Data extract:
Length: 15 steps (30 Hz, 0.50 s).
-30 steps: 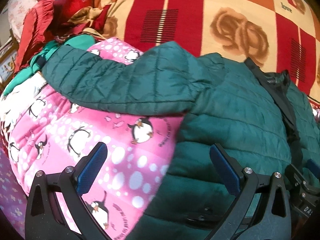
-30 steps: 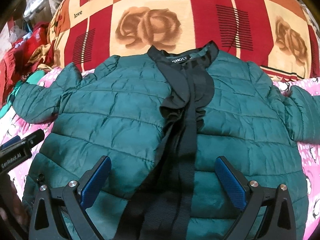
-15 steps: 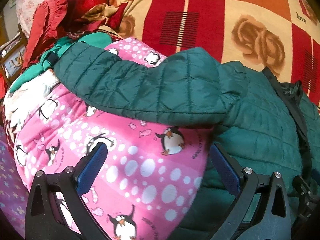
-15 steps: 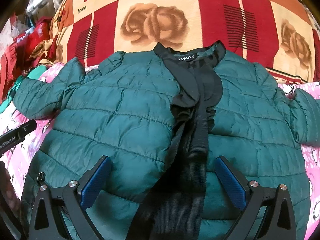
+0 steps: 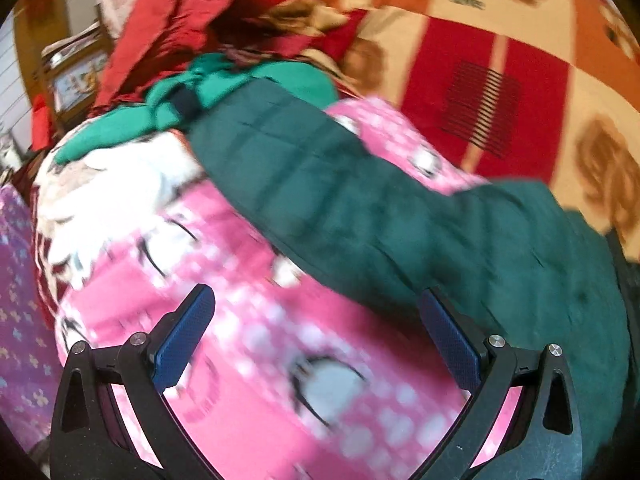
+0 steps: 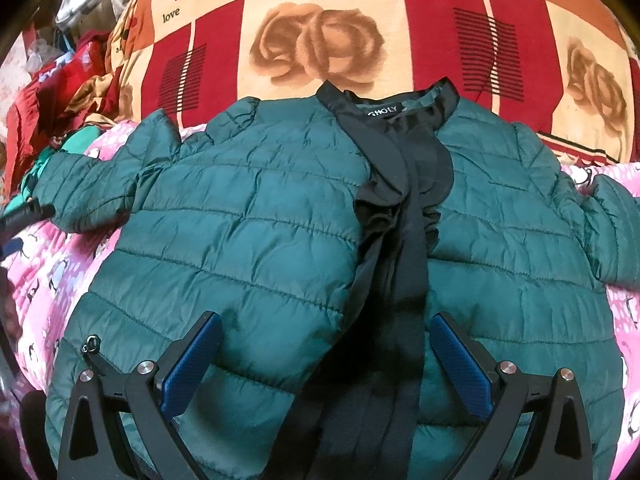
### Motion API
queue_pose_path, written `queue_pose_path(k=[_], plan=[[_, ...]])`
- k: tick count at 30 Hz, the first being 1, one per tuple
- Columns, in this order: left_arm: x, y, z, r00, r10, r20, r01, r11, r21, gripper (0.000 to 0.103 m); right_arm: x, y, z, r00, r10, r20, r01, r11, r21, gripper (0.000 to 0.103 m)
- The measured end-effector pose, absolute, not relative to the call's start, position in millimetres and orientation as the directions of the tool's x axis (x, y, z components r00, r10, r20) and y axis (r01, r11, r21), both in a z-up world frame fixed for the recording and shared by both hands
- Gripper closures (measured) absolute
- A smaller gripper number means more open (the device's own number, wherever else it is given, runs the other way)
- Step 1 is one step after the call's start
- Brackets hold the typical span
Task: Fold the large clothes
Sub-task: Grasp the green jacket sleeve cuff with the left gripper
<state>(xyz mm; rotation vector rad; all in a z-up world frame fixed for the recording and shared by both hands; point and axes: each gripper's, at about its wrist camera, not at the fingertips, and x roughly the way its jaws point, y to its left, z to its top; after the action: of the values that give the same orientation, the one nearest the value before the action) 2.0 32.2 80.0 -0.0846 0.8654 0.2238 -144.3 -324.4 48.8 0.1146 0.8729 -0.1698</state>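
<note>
The green quilted jacket (image 6: 256,240) lies front up and spread flat on a pink penguin-print blanket (image 5: 248,344), its collar toward a red and cream rose blanket (image 6: 320,40). The right gripper (image 6: 326,352) hangs over the hem, jaws wide apart, gripping nothing. The left gripper (image 5: 316,332), equally wide and empty, is over the pink blanket beside the jacket's sleeve (image 5: 304,184).
</note>
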Motion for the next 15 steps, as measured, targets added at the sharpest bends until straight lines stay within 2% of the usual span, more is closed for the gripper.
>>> queue_pose_path(k=[9, 14, 15], plan=[[69, 106, 79, 0.594, 0.251, -0.764, -0.385, 0.923, 0.003, 0.001, -145, -323, 50, 0.623, -0.098, -0.776, 0.192, 0.981, 0.03, 0.0], [95, 125, 70, 0.613, 0.231, -0.756, -0.409, 0.911, -0.054, 0.015, -143, -325, 50, 0.615, -0.104, -0.782, 0.203, 0.979, 0.029, 0.0], [99, 125, 68, 0.612, 0.236, -0.755, -0.411, 0.911, -0.048, 0.015, -143, -325, 50, 0.614, -0.105, -0.783, 0.204, 0.979, 0.028, 0.0]])
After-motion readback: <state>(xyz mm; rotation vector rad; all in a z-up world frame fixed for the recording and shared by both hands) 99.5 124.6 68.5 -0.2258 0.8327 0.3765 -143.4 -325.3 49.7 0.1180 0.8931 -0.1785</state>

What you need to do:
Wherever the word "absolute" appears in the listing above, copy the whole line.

Response below:
- The measured end-effector pose, absolute, not relative to the call's start, position in millimetres and orientation as the directions of the tool's x axis (x, y, z components r00, r10, r20) and y axis (r01, r11, r21), both in a z-up world frame fixed for the recording and shared by both hands
- Gripper closures (measured) absolute

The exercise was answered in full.